According to Oxfam buying one new white cotton shirt produces the same emissions as driving a car for 35 miles

According to Oxfam buying one new white cotton shirt produces the same emissions as driving a car for 35 miles

New research from charitable organisation Oxfam suggests new clothes bought in the UK produce more carbon emissions per minute than driving a car around the world six times.

The statistics are based on estimates that 2.1 tonnes of new clothing are bought every minute in the UK, and that each tonnes produces 23.3 tonnes of carbon emissions. The figures cover lifetime emissions including sourcing raw materials, manufacturing, production, transport, washing and disposal.

The research was commissioned as part of Oxfam's #SecondHandSeptember campaign, which encourages shoppers to buy second-hand fashion instead of new for a month.

According to the charity:

  • Each week 11m garments end up in UK landfills;
  • More than two tonnes of clothing are bought each minute in the UK;
  • Buying one new white cotton shirt produces the same emissions as driving a car for 35 miles;
  • The emissions from all the new clothes bought in the UK each month are greater than those from flying a plane around the world 900 times;
  • The average adult spends GBP27 a month in fast fashion outlets and currently owns two items that remain unworn.

"We are in a climate emergency – we can no longer turn a blind eye to the emissions produced by new clothes or turn our backs on garment workers paid a pittance who are unable to earn their way out of poverty no matter how many hours they work," says Danny Sriskandarajah, chief executive of Oxfam GB.

"These staggering facts about fashion's impact on the planet and the world's poorest people should make us all think twice before buying something new to wear. As consumers, it's in our power to make a real difference."

A survey commissioned by Oxfam found that more than half of British adults are not aware that fast fashion is damaging to the environment.
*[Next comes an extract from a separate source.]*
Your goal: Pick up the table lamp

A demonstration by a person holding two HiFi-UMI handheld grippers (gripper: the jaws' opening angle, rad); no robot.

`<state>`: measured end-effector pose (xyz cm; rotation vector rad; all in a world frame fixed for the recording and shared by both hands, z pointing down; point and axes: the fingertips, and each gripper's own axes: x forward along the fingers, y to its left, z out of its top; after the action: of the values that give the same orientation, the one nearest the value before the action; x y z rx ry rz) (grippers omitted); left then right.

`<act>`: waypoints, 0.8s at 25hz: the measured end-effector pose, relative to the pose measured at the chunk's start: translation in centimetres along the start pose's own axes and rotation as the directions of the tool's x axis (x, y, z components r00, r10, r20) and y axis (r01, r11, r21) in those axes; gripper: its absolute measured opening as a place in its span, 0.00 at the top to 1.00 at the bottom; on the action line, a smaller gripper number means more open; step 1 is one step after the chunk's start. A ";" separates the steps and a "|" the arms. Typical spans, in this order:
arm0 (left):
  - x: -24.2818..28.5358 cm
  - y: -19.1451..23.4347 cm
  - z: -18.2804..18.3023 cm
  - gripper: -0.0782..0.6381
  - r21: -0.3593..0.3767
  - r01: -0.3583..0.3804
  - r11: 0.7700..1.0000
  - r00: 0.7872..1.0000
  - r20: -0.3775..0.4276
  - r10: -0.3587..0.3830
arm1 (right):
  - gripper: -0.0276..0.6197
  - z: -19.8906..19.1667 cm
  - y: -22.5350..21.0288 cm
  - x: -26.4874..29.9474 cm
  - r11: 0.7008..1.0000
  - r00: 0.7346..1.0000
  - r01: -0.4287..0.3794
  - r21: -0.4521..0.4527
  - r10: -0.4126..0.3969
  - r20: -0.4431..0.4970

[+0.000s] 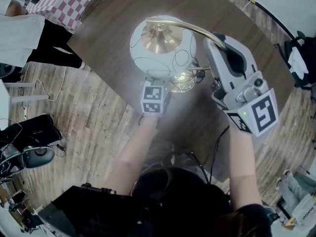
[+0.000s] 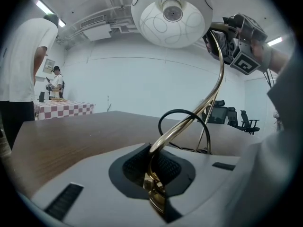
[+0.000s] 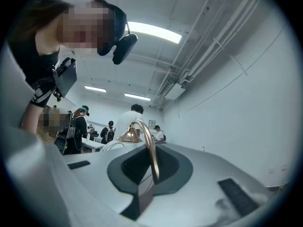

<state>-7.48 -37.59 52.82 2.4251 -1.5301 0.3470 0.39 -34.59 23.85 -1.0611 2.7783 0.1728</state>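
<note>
The table lamp has a white globe shade (image 1: pixel 163 46) with thin line patterns and a curved brass stem (image 1: pixel 193 29). Its lower end is a wire base (image 1: pixel 183 81) with a black cable; I cannot tell whether the base touches the table. My left gripper (image 2: pixel 154 193) is shut on the low part of the brass stem (image 2: pixel 210 98), under the shade (image 2: pixel 173 15). My right gripper (image 1: pixel 219 39) is shut on the stem's upper arc (image 3: pixel 151 150), right of the shade. In the head view the shade hides the left gripper's fingertips.
The lamp is over a dark wooden table (image 1: pixel 113 28) standing on plank flooring. A person in a white shirt (image 1: pixel 19 33) stands at the far left beside a checkered table (image 1: pixel 64 1). Black equipment (image 1: pixel 29 142) lies on the floor at left, with bags (image 1: pixel 296 58) at right.
</note>
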 end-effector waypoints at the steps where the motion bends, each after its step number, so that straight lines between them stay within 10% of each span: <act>1: 0.0 0.1 0.0 0.89 -0.001 -0.001 1.000 1.000 0.000 0.001 | 0.95 0.1 0.1 0.1 1.000 1.000 -0.006 -0.006 0.006 -0.001; 20: -0.6 -0.4 2.2 0.89 0.007 -0.010 1.000 0.999 0.048 0.009 | 0.95 2.8 1.9 -0.9 0.998 0.998 -0.048 -0.026 0.049 0.042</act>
<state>-7.24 -37.64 50.47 2.4494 -1.5633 0.2993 0.09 -32.11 21.37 -0.9837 2.7723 0.2339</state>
Almost one in 10 admitted they are 'not bothered' about the impact their shopping has on the environment; but over a third said they are shocked and will change the way they purchase clothes.

Sriskandarajah adds: "Buying second-hand clothes helps to slow the ferocious fast fashion cycle, giving garments a second lease of life. With #SecondHandSeptember, we are sending a clear message to the clothing industry that we don't want to buy clothes that harm our planet and the people in it."

At the end of last year, the UK Environmental Audit Committee (EAC) launched an in-depth probe into the state of the British fashion industry. 

It saw 16 fashion retailers – including M&S, Next, Primark, Debenhams and online apparel retailers including Missguided, Asos and Boohoo – quizzed by MPs on what they were doing to reduce the environmental and social impacts of the apparel they sell, amid concerns the so-called 'fast-fashion' business model encourages over-consumption and generates excessive waste.

The findings were presented to the government earlier this year. Recommendations included the introduction of laws that require brands and retailers to perform due diligence checks across their supply chains in a bid to tackle labour abuses; charging brands and retailers a penny per garment sold to raise GBP35m to fund an apparel recycling scheme; and tax reforms to reward fashion companies that design products with lower environmental impacts and penalise those that do not.